Daniel Melgarejo | “La mezcla de lo humano con lo animal siempre me ha perseguido”

Daniel Melgarejo, artista plástico autodidacta e ilustrador, nació en 1972 en Montevideo, Uruguay. Creció rodeado de libros, revistas, cine y cultura de radio, donde desarrolló la sensibilidad desde muy pequeño y en un escenario que hasta el día de hoy, dice que no es muy alentador.

Publicó en 1994 y por más de 10 años sus ilustraciones en el suplemento de Cultura de El País. También para Rolling Stone en México, suplementos culturales de El Observador y El Diario. Su trabajo aparece en portadas editoriales como Alfaguara y Planeta entre otras, y con su faceta de diseñador realiza carátulas de discos para algunas bandas de música en Uruguay. Su obra ha sido expuesta en la Sala Vaz Ferreira, Sala Octavio Podestá, de manera online y el 18 de noviembre de 2015 presentó CRUDO en Espacio IMPO, una serie de 20 lienzos de 100 x 100 cm con la curaduría de la Arq. Sandra Petit y textos de la escritora Laura Bello, donde la muestra se extendió hasta febrero de este año. Ese mismo año tuvo lugar su exposición ALMA, curada por Carlos Yañez.©Daniel Melgarejo

¿Qué fue lo que te llevó a ser un artista? Háblame de tus comienzos de auto descubrimiento.

De niño en la casa de mis padres llegaban muchos libros, revistas, se hablaba de cine, la radio siempre estaba encendida. Montevideo en plena dictadura gris y censurado…si te importaba algo la vida, vivir ese momento no era ajeno y sabías que un manto negro se posaba en cada lugar en el que estuvieras. Los paseos por Estación Lasala en el campo donde mi madre nació, el paisaje calmo, mi amor por los trenes, el atardecer naranja, las siluetas de los animales, los caminos de tierra…marcaron aún más mis ojos y mi sensibilidad temprana. Dibujando y dibujando es como me recuerdo en una casa hostil y apretada, cuando me quise dar cuenta, estaba prestando atención a bandas de rock, escritores, periodistas, pintores, directores de cine, graffitis, movidas callejeras, revistas under, fotógrafos, escultores y comics.

¿Qué es lo que utilizas en tus obras y cómo las comienzas? 

Comenzar una obra es un período de tiempo que nunca sé cuánto dura, creo que es una extensión de tiempo que nunca termina, puede que en el soporte exista un final pero internamente sigue su camino para fundirse, mezclarse con otra y así continúa su viaje. A veces vuelven obras que pensaste que no volverían más y ahí están. El momento es incómodo, inquietante, de incertidumbre. Quisiera que no existiera pero no podés, sería negarlo y eso tiene sus consecuencias y no lo recomiendo, entonces comenzar la obra está frente a vos y en algún momento tenés que enfrentarlo, con todo lo que implica.

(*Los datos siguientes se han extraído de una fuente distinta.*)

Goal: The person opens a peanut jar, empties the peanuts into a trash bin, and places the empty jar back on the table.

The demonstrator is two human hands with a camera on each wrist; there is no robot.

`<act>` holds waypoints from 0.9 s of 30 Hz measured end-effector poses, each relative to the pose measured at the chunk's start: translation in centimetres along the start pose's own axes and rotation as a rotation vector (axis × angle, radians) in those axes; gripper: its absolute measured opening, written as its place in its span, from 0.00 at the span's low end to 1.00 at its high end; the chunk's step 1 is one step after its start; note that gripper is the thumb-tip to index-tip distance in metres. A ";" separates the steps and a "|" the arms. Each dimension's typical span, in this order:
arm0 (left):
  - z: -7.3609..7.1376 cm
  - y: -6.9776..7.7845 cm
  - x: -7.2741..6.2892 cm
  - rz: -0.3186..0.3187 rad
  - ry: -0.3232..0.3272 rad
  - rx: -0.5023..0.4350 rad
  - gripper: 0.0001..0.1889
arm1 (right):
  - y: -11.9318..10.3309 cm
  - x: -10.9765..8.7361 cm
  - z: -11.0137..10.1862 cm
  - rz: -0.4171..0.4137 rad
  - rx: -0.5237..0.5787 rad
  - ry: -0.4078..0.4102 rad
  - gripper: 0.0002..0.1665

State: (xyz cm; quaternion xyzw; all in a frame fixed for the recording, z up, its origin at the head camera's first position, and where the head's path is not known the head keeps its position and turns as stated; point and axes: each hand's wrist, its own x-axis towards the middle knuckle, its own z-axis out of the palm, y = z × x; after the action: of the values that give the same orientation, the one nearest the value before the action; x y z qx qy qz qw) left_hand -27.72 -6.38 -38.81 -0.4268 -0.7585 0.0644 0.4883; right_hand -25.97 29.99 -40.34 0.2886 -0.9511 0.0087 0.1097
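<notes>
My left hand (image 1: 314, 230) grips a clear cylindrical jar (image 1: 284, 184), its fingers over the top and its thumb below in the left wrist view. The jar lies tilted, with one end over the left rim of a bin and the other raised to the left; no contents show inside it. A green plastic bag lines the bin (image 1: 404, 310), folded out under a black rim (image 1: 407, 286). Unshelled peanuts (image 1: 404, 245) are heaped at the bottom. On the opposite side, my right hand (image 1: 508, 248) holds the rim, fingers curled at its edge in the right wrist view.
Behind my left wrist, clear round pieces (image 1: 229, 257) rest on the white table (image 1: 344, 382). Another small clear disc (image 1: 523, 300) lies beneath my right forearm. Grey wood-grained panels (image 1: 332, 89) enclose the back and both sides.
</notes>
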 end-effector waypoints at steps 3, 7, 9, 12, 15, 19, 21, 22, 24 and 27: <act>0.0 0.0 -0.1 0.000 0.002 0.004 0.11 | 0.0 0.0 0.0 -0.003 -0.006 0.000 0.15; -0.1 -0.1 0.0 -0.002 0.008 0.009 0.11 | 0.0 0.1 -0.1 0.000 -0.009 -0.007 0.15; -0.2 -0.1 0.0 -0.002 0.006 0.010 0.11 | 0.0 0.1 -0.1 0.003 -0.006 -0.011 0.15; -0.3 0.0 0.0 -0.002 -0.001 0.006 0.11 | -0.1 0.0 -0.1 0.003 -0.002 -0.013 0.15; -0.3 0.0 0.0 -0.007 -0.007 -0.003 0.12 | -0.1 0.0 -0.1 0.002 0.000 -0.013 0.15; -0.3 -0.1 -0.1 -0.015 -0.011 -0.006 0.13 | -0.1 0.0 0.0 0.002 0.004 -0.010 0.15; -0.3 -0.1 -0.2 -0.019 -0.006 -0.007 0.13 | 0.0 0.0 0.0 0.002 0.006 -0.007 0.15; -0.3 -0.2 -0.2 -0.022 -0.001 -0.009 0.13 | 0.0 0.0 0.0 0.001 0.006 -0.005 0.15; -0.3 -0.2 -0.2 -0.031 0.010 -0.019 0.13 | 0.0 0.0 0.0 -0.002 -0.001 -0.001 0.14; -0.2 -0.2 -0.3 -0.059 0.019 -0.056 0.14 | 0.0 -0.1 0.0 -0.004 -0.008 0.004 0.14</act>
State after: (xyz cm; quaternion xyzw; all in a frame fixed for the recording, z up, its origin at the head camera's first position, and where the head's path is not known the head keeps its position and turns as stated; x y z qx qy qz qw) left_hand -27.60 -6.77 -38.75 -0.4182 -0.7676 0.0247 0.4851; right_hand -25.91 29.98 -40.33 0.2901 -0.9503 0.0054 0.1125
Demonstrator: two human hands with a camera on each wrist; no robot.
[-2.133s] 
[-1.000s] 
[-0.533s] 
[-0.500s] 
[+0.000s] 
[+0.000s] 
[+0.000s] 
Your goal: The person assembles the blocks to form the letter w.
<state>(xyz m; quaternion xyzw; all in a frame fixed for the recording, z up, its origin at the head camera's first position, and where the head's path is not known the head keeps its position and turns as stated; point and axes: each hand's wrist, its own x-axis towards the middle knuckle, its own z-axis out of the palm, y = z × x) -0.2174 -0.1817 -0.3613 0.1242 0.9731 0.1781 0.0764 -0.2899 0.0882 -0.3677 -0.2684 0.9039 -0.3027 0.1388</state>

¿Podrías explicarme tu arte, qué lo hace interesante y cómo has visto que ha reaccionado el espectador?

No es fácil explicar qué es el arte de uno, definirse, definir qué es lo que uno hace. En mi caso buscar las palabras me llevan a intentar meterme en la condición humana, a través del dibujo, pintura, con lápices de colores, dibujo digital, con acrílicos sobre lienzo, grafito sobre papel o lienzo, tinta china con pinceles o directamente desde la pluma, crayones, pasteles, interviniendo fotografías. El espectador se ha conmovido, impactado, ha generado rechazo, temor…personas que se han sentido muy cercanas a la obra por su temática fuerte y de paleta de colores directa en algunos casos. La mezcla de lo humano con lo animal siempre me ha perseguido, así como lo vegetal y el mundo de los insectos me resultan sumamente seductores e inquietantes para transmitir el sentir de mi mundo interno.

Como artista de la región ¿cómo ves el escenario en el ámbito cultural en Chile y cómo esto se refleja en la compra y venta de obras de arte para ti y relacionado con tu experiencia personal?

Vivo en Montevideo y sinceramente no es muy alentador el panorama, conozco la realidad de otros colegas y la conversación por lo general rumbea para los mismos lados y no son placenteros y tampoco son caminos generosos de reconocimiento. Menos de ventas, y las políticas culturales son un fiel reflejo de la pequeñez mental y de país que somos. El arte en los países en serio es una industria, con lo que eso significa. Comprar arte habla de una cabeza diferente, ni hablar de la valorización, del retorno para todas las partes que esa acción genera, lo veo como algo sumamente enriquecedor y noble.